The analysts have also cut their Apple earnings per share (EPS) estimates for fiscal years 2025 through 2027 by about 1%. Their $275 price target on the stock remained unchanged.
While the delay is a near-term negative, Citi sees some positive developments for Apple’s AI initiatives.
The technology giant is making progress on launching Apple Intelligence in China, with partnerships confirmed with Alibaba (NYSE: BABA ) and Baidu (NASDAQ: BIDU ). Apple also plans to add support for simplified Chinese in April, a move Citi views as a step toward broader adoption.
Elsewhere, Apple’s services business is tracking in line with expectations. Sensor Tower data shows App Store sales rising 13% year-over-year in January and February, in line with Apple’s low double-digit guidance.
From a macro standpoint, tariffs remain a potential headwind.

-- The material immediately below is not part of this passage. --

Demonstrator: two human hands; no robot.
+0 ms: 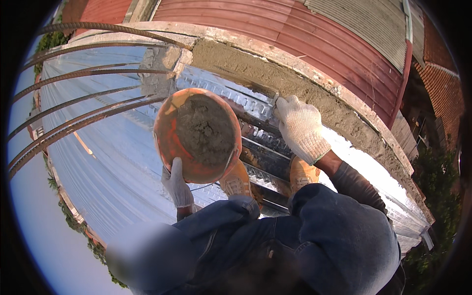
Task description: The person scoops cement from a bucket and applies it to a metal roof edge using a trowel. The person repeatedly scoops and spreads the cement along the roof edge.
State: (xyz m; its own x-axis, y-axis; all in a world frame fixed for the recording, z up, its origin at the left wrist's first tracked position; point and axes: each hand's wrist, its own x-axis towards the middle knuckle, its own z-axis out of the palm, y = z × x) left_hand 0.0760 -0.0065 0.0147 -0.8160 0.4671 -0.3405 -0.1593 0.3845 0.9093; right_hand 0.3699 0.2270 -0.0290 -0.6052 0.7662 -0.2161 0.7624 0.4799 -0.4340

Citi estimates that if Apple fails to secure an exemption, duties on China-made products could shave 1.7% off its total gross margin, given that 90% of Apple’s manufacturing is based in China and 40% of sales come from the U.S.
Regulatory risks also persist, with Google’s ongoing antitrust case against the U.S. Department of Justice drawing investor attention.
Google (NASDAQ: GOOGL ) pays Apple a share of search revenue for default placement on its devices, a deal worth $20 billion in 2022. Citi notes that potential restrictions on such agreements could impact Apple’s high-margin services revenue.
On a more positive note, Citi sees defensive qualities in Apple’s stock. A rotation out of AI-exposed megacaps could offer some relative support as the company navigates near-term headwinds.